= Robert Urswyk =

English politician

Robert Urswyk (c. 1336 – September 1402) was an English politician. He sat as MP for Lancashire in 1379, 1381, October 1382, November 1384, 1385, November 1390, 1391, 1393, 1394, 1395, January 1397, 1399 and 1401.

He was knighted by 28 October 1386.

== Offices held ==
He served as master forester of Amounderness, Quernmore and Wyresdale and forester of Myerscough Lancashire for John of Gaunt from 5 September 1374 till circa. February 1399 and then forester for Henry IV from circa. October 1399 till his death in 1402 and chief steward of Lanes for Gaunt from 1392 till 1393.

He also served as commissioner of oyer and terminer in Lancashire in February 1382, March 1383 and 1384 concerning trespasses in Gaunt's forests), commissioner of array in February 1384 and March 1400, commissioner to recruit archers to fight with Gaunt in Spain in March 1386, commissioner of inquiry in Yorkshire, Cumberland, Westmorland, and Lanes in May 1388 concerning wastes at St. Leonard's Hospital, York and in Lancashire in July 1391 concerning trespassing, commissioner to make arrests in August 1396 and commissioner to prevent the spread of treasonous rumours in May 1402.
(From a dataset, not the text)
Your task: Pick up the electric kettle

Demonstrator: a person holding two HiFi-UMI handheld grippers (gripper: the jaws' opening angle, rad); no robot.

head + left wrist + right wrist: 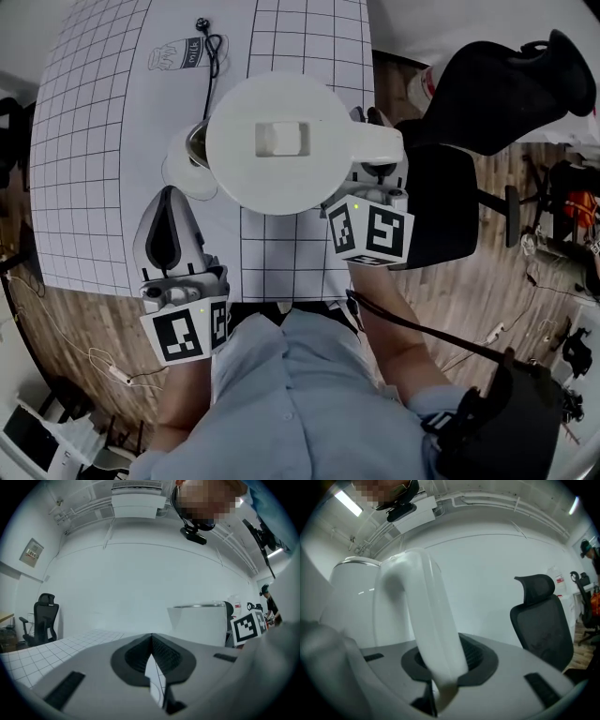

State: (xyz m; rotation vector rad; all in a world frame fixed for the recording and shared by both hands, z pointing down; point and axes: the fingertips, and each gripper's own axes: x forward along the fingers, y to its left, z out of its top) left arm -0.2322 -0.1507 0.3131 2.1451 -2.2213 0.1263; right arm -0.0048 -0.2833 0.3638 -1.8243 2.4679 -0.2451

He also served as escheator of Lancashire from 8 April 1383 till before 6 October 1388, and by March 1389 till 1 December 1391, justice of the peace in Lancashire on 18 March 1384, 15 August 1393 till July 1394 and 16 March 1400 till his death. He also served as collector of pontage for the repair of Preston bridge in Lanes from 12 March 1400 till his death.

==Family==
He was the son and heir of Adam Urswyk (died 1361) and Sarah, the daughter and heiress of Robert Tatham. By 1367, he married Margaret, the daughter and heiress of Thomas Southworth and widow of Robert Hornby and had one son. By 1372, he married Ellen (fl. 1394), the widow of Sir John Dalton (died 1369) and they had at least one son (including Thomas Urswyk who sat as MP) and two daughters. By July 1398, he married Joan.

His daughter, Ellen, married Richard Molyneux, who was also an MP for Lancashire.